Directions for this task => Scan the records for lines with the word "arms", and copy every such line.

Data for the task =>

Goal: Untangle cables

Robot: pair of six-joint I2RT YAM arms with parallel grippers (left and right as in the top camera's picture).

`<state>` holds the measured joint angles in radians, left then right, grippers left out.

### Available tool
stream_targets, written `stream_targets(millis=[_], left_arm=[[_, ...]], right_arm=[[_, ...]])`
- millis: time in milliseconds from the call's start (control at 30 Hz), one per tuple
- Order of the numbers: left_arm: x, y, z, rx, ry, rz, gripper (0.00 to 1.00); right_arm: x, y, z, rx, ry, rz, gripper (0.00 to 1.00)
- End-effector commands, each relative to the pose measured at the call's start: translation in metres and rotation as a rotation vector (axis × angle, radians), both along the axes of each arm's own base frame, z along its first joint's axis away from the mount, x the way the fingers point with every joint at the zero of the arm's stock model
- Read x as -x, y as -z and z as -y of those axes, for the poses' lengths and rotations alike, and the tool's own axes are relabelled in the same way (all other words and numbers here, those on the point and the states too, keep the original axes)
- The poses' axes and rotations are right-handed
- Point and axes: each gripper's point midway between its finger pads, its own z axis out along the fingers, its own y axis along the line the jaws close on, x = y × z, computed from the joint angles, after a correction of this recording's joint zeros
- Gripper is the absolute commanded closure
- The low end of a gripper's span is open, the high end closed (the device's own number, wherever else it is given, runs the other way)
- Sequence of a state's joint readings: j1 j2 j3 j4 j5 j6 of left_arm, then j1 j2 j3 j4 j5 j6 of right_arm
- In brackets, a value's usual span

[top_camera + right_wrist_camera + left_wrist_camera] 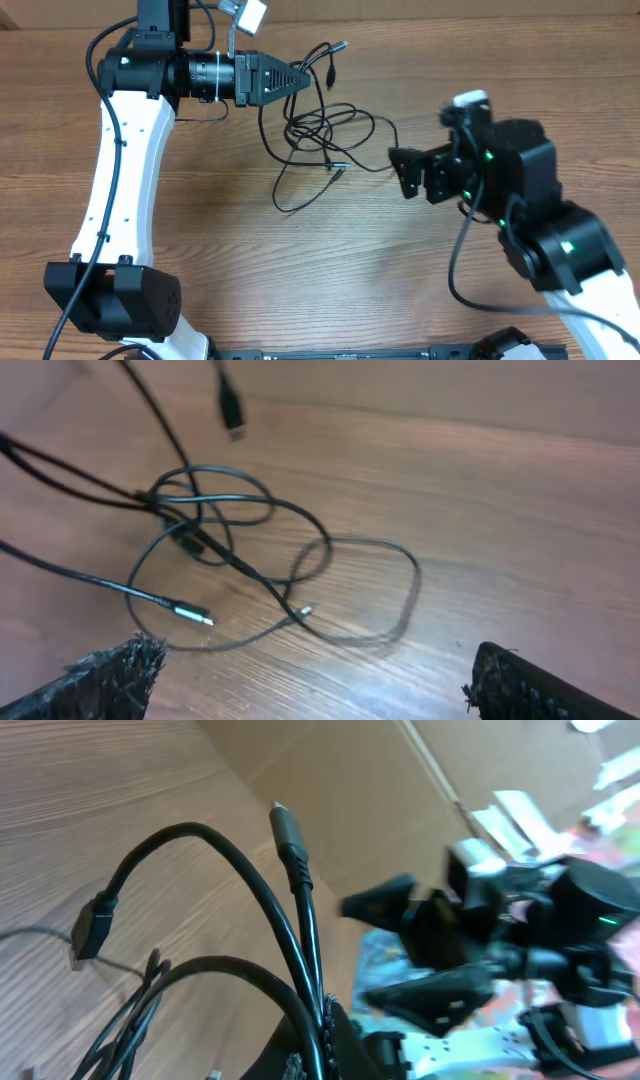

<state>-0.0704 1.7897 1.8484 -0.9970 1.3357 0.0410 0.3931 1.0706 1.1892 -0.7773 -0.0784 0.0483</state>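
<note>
Left jaws seemingly tight on cables (306, 920)

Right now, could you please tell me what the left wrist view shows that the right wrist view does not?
Only the left wrist view: the cables running into the shut left claw, and the right arm behind its open right claw. Only the right wrist view: the tangle lying on the table, with a silver-tipped plug. Both: black cables, wooden table, the right claw's tips.
</note>
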Motion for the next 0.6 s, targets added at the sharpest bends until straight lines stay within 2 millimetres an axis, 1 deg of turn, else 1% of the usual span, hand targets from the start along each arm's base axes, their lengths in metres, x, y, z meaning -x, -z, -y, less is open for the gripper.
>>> stream_targets(millis=[0, 133, 200, 233, 367, 533, 567], left_arm=[[0.024, -0.036, 0.004, 0.112, 0.093, 0.083, 0.96], [0.029, -0.042, 0.004, 0.151, 0.122, 0.08, 0.96], [0.031, -0.044, 0.004, 0.163, 0.132, 0.078, 0.96], [0.032, -0.046, 0.004, 0.171, 0.137, 0.078, 0.96], [0.032, -0.046, 0.004, 0.173, 0.139, 0.078, 0.96], [0.035, -0.049, 0.004, 0.189, 0.151, 0.077, 0.96], [0.035, -0.049, 0.004, 0.189, 0.151, 0.077, 0.96]], right_arm=[[-0.007, 0.001, -0.019, 0.049, -0.153, 0.049, 0.0], [-0.018, 0.007, -0.036, 0.045, -0.234, 0.065, 0.03], [-0.022, 0.009, -0.043, 0.029, -0.26, 0.062, 0.04], [-0.024, 0.011, -0.047, 0.018, -0.275, 0.06, 0.06], [-0.028, 0.015, -0.061, -0.022, -0.332, 0.051, 0.07], [-0.033, 0.019, -0.066, -0.03, -0.346, 0.047, 0.14], [-0.035, 0.019, -0.066, -0.028, -0.348, 0.053, 0.17]])
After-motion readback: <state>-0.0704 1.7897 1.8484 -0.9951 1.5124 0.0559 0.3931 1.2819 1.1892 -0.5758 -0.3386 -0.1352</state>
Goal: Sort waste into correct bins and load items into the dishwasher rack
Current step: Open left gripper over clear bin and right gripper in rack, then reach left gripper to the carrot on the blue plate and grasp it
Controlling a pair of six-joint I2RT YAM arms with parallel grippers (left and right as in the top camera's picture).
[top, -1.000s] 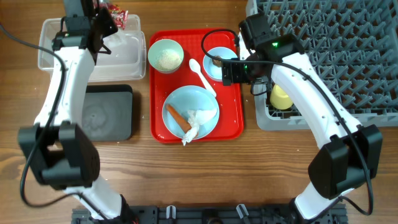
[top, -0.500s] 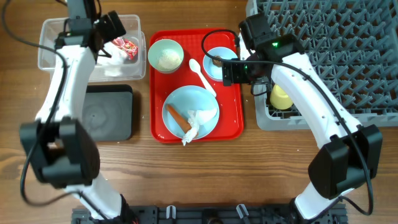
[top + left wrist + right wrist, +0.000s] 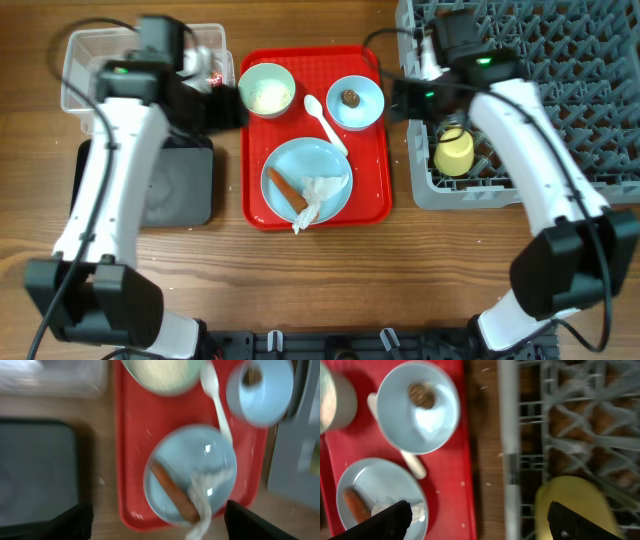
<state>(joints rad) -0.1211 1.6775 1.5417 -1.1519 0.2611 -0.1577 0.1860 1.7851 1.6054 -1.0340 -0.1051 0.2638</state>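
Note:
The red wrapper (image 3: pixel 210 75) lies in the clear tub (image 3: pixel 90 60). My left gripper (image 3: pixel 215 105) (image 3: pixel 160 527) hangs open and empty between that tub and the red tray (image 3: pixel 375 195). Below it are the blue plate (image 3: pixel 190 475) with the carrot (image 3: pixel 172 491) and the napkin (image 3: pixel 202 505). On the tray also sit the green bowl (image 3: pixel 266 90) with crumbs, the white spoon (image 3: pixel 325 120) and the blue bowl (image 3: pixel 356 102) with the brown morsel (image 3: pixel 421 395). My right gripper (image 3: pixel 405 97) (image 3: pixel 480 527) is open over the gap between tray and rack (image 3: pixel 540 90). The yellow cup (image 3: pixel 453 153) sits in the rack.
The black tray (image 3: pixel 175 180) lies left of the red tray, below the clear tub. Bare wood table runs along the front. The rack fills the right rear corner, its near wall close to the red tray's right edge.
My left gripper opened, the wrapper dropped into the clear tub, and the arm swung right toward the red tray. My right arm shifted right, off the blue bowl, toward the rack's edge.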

Exercise solution =>
Robot: pair of six-joint I2RT YAM arms with parallel grippers (left and right as in the top camera's picture).
Controlling a pair of six-joint I2RT YAM arms with parallel grippers (left and right as in the top camera's picture).

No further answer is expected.